What Huawei’s Chip Means for the Global AI Hardware Landscape
Huawei’s Ascend 910D, while not yet a global contender, signals a maturing AI hardware ecosystem in China. The country’s ability to design competitive chips despite sanctions speaks to its strategic determination.
Still, performance parity is not enough. In today’s AI economy, success depends on:
- Software ecosystem lock-in
- Energy efficiency and TCO
- Hardware-software co-optimization
- Global developer adoption
This is where Nvidia remains multiple years ahead—and likely to stay so without major disruption in chip manufacturing technologies.

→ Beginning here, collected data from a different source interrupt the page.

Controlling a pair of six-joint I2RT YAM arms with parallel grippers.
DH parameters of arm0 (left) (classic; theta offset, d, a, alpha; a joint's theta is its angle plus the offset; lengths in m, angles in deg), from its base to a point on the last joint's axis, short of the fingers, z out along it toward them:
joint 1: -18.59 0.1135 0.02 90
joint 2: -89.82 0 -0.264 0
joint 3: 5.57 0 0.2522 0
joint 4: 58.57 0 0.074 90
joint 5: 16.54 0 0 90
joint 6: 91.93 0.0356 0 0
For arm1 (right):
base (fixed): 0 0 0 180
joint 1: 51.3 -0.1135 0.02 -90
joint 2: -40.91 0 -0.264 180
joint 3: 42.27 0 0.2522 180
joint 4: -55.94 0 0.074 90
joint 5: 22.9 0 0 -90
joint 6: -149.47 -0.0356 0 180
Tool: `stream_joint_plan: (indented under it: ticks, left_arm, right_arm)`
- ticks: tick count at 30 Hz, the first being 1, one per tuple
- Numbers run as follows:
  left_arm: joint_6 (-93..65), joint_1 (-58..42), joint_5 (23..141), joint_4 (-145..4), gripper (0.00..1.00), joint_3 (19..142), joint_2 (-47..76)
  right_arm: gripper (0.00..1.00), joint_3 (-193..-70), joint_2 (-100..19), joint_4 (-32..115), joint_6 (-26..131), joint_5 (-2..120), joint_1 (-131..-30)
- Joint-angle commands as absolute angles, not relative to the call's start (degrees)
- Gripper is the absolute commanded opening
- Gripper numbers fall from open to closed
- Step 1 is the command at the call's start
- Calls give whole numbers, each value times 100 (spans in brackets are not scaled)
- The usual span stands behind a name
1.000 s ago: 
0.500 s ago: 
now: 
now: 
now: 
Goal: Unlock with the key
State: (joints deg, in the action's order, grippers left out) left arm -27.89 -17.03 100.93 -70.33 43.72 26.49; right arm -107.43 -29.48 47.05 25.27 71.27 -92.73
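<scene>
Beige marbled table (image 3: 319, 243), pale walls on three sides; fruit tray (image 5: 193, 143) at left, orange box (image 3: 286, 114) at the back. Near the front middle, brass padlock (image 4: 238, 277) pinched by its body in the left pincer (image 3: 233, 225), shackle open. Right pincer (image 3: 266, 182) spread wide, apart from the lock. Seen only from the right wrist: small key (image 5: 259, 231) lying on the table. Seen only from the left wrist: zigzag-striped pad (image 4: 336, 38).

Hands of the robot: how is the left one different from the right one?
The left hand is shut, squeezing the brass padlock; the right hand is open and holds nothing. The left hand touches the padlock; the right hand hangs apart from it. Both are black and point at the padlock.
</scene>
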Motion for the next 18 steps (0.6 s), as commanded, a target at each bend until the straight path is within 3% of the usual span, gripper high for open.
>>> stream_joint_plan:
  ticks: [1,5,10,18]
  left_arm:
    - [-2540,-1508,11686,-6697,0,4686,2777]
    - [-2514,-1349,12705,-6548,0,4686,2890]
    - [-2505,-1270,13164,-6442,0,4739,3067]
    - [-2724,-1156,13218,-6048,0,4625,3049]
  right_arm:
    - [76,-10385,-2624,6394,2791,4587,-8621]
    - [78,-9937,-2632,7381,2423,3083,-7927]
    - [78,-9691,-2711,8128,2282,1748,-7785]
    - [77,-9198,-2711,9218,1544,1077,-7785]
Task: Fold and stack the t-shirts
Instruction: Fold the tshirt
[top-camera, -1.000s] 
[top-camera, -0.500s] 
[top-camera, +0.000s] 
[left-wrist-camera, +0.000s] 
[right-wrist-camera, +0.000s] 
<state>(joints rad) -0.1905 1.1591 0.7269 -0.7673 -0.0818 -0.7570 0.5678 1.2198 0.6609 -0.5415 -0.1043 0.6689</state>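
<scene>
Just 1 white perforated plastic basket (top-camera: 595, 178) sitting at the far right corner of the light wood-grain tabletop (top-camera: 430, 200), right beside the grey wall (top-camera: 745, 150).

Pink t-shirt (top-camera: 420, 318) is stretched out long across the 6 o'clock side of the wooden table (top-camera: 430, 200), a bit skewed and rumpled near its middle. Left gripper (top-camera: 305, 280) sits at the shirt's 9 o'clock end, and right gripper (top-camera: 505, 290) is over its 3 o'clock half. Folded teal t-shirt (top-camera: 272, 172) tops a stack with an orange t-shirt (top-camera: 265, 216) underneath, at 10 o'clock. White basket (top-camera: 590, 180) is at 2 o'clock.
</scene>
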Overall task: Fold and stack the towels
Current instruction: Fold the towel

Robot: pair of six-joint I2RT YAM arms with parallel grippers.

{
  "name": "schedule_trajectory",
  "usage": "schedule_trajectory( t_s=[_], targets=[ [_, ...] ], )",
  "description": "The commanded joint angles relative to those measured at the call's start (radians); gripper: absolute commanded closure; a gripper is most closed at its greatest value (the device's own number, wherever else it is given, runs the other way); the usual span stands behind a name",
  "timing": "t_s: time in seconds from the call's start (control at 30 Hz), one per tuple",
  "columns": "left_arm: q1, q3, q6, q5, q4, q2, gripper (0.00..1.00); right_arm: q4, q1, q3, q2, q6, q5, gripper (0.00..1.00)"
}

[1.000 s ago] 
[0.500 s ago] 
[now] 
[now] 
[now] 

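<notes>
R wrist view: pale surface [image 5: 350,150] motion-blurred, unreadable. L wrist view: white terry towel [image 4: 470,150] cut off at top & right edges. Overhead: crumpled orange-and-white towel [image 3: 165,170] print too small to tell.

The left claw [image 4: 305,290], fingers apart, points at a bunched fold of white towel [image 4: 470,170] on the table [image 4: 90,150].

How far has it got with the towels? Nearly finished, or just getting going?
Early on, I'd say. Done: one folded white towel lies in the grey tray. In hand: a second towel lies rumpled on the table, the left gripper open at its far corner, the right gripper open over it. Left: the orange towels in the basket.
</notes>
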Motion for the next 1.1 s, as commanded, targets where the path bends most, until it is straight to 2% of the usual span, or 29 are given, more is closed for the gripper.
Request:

Huawei vs Nvidia: Clear Global Leader Despite Growing Local Rival
After examining the critical aspects of chip design—from compute performance to software stack—it’s clear that Huawei is making strides, particularly in a constrained regulatory environment. But Nvidia continues to lead in nearly every metric that matters for global AI adoption:
Metric | Nvidia H100 (SXM) | Huawei Ascend 910D |
---|---|---|
Architecture | Hopper, 4nm | Proprietary, 7nm (SMIC) |
Memory Bandwidth | 3.35 TB/s (HBM3) | Lower (HBM2/2E) |
Ecosystem Maturity | CUDA, TensorRT, cuDNN | MindSpore, Ascend |
Power Efficiency | High | Lower |
Availability | Global | China-only (May 2025 test) |
Software Integration | Excellent | Developing |
Independent Benchmarks | Verified | Not released |
Not a Global Threat—Yet
The Huawei Ascend 910D is a major step forward for China’s AI ambitions. It reflects real progress in chip design under sanctions and may eventually serve as a viable national alternative to Nvidia for many use cases inside China.
However, it currently lacks the technical polish, ecosystem integration, and international trust to challenge Nvidia’s global dominance. As AI models grow in size and complexity, Nvidia’s ability to provide efficient, scalable, and integrated solutions keeps it firmly in the lead.
The real battle may be less about chip specs—and more about the politics of technology sovereignty.